Tuesday, September 2, 2025
The Fat Man (Universal-International, 1951)
by Mark Gabrish Conlan • Copyright © 2025 by Mark Gabrish Conlan • All rights reserved
Last night (Monday, September 1) when my husband Charles and I got home from the organ concert (Raúl Prieto Ramírez and an ensemble of rock musicians called “Organism” played a tribute to The Beatles), we switched on the TV to MS-NBC, only I turned it off again because what they were showing was a lame TV version of a podcast between Nicolle Wallace and Jason Bateman that appeared to be a rerun from a year ago. Instead I went to the computer and we watched a YouTube post of a quite good 1951 Universal-International “B” called The Fat Man. This started as a series of short stories and two novels by Dashiell Hammett from the 1920’s featuring an unnamed character called “The Continental Op.” “Op” was short for “operative” and “Continental” was the name of the (fictitious) detective agency for which he worked (based on the Pinkerton Detective Agency for which Hammett had actually worked). Hammett wasn’t all that specific about what the Continental Op looked like – though he didn’t describe him as particularly fat (in the Op stories, one of the Op’s colleagues, Mickey Linehan, was described as on the rotund side) – but that changed when radio producer Ed Rosenberg got hold of the character and built a series called “The Fat Man” around him. By the late 1940’s, when the show went on the air, Hammett had been hit by both the Hollywood blacklist and his own alcoholism, so royalties from the radio shows “The Fat Man” and “The Thin Man” (based on Nick Charles, the lead detective character in Hammett’s last novel, and his wife Nora) were just about his only source of income. In 1951 the radio show was doing so well Universal-International decided to buy the movie rights and cast the lead actor, J. Scott Smart, in a film version.
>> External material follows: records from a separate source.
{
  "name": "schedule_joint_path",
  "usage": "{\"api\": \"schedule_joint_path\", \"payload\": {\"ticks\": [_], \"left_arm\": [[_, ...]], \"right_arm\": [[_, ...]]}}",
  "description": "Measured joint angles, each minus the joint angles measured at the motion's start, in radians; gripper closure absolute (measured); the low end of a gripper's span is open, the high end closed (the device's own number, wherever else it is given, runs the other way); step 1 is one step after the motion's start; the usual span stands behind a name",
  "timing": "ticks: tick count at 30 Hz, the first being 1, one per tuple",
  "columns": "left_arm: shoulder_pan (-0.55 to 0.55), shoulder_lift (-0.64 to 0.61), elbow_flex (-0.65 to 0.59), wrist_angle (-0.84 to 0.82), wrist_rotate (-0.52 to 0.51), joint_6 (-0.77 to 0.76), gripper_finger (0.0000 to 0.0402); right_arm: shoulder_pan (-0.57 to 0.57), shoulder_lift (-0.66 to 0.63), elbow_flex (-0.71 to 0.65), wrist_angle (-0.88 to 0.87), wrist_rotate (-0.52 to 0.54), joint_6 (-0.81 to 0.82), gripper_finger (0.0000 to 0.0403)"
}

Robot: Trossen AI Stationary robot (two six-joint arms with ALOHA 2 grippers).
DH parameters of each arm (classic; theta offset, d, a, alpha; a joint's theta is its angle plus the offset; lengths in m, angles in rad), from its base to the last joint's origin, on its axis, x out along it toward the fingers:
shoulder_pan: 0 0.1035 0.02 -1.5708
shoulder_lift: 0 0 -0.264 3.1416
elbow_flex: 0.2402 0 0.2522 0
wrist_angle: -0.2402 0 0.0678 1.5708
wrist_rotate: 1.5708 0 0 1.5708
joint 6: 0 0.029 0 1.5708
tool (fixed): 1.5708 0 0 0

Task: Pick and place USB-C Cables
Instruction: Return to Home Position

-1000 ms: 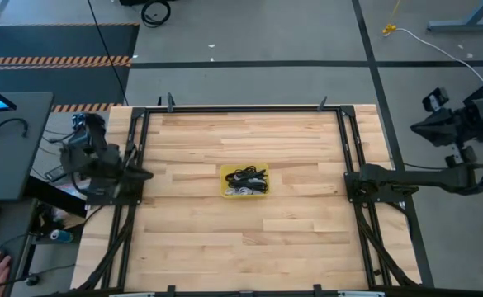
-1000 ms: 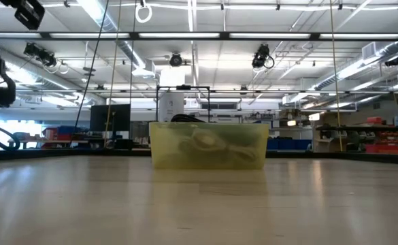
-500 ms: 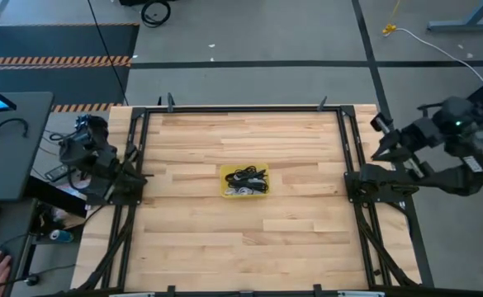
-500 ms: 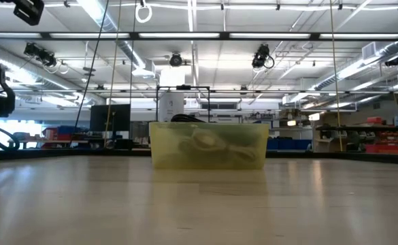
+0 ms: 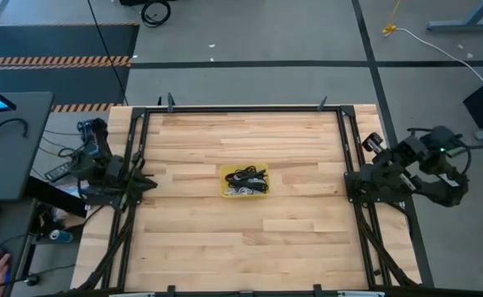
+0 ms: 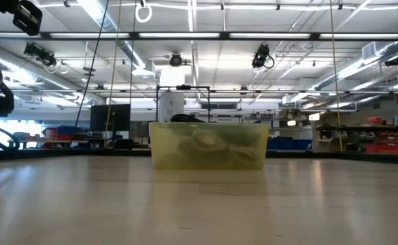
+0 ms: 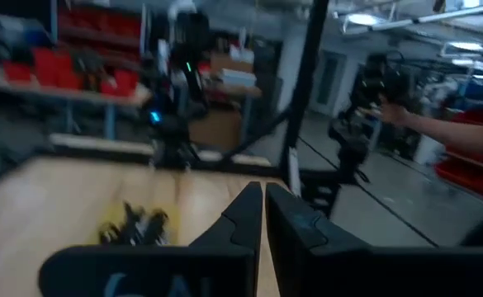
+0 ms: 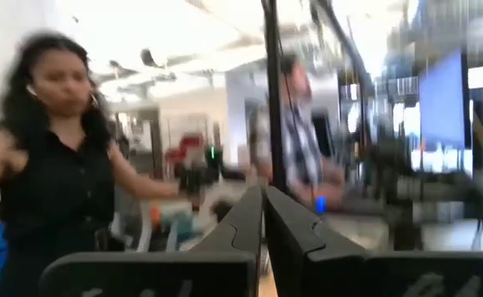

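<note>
The USB-C cables (image 5: 245, 178), black and light grey bundles, lie heaped in a small yellow bin (image 5: 224, 191) at the middle of the wooden table. In the low view they show dimly through the bin's translucent wall (image 6: 207, 145). The left wrist view sees the cables (image 7: 135, 225) ahead. My left gripper (image 7: 263, 200) is shut and empty, at the table's left edge (image 5: 144, 182). My right gripper (image 8: 263, 204) is shut and empty too. Its arm (image 5: 406, 158) hangs over the frame beyond the table's right edge.
A black metal frame (image 5: 241, 108) runs round the table. Bare wood lies on every side of the bin. People stand in the room beyond the table (image 8: 55, 165), and one person's arm (image 7: 460, 132) shows past the frame. A desk with a screen (image 5: 2, 140) stands to the left.
My right arm has swung in from well outside the table's right edge toward the table and come down to the frame by that edge. My left arm has shifted a little at the left edge and turned slightly. The bin and cables have stayed put.
</note>
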Motion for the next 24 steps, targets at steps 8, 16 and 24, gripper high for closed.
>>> {"api": "schedule_joint_path", "payload": {"ticks": [8,16,24], "left_arm": [[0.124,0.000,-0.115,0.286,-0.016,0.236,0.0377],[0.330,0.001,-0.238,0.453,0.097,0.226,0.0377],[0.515,0.002,-0.319,0.588,0.330,0.209,0.0377]], "right_arm": [[-0.001,-0.005,0.012,-0.250,0.232,-0.120,0.0380],[-0.001,-0.003,0.019,-0.348,0.393,-0.197,0.0380],[-0.001,-0.003,0.014,-0.341,0.471,-0.205,0.0380]]}}
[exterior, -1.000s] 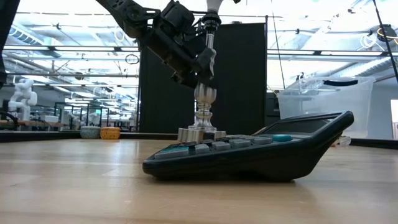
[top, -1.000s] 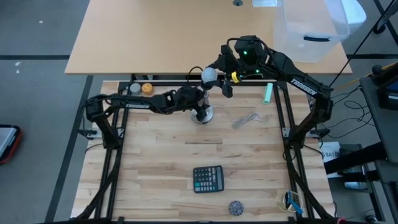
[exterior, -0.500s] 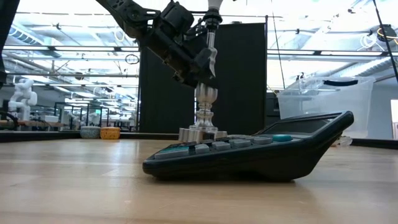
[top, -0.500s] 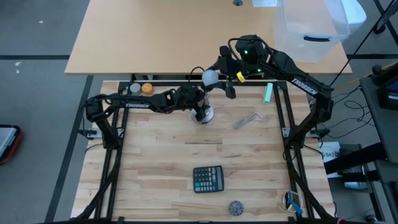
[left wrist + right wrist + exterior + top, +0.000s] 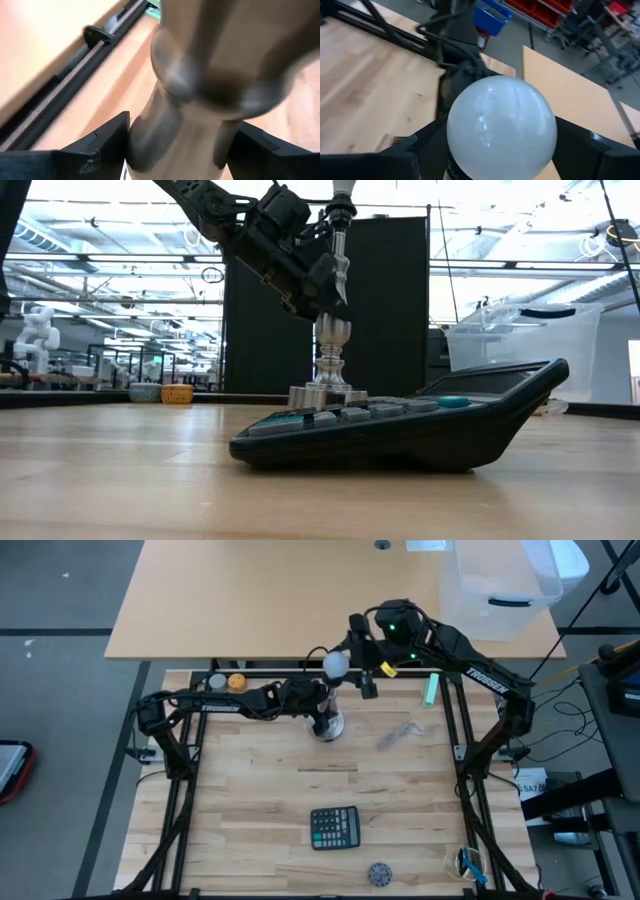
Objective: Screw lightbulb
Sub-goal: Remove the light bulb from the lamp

I have a particular affection for this movie because there’s a flashback scene to the wedding of small-time crook Roy Clark (Rock Hudson in an early pre-stardom role) and Pat Boyd (Julie London, best known as a torch singer but also quite a good actress). It’s one of those quickie affairs in a bungalow occupied by a justice of the peace and his family, and before they go in Clark says to Pat, “There’s something I’ve got to tell you.” In the plot it’s that he’s an ex-convict, but anyone watching that today will immediately associate that with Hudson’s real-life Gay orientation and think that’s why his character is reluctant to marry a woman. (I suspect the writers at Universal were aware of Hudson’s homosexuality and delighted in slipping sly little digs about it into their scripts. In the 1954 film All That Heaven Allows he and Jane Wyman are in a car together and Hudson’s character is sounding off on the qualities he likes in a man. Wyman’s turns to him and says, “You want me to be a man?”) What I hadn’t remembered is that The Fat Man was actually a pretty good vest-pocket thriller. Its writers, Leonard Lee and Harry Essex, basically recycled their plot from the 1948 film I Walk Alone (which, as I explained in a moviemagg blog post about it at https://moviemagg.blogspot.com/2024/10/i-walk-alone-hal-wallis-productions.html, was itself recycled from the 1939 film The Roaring Twenties).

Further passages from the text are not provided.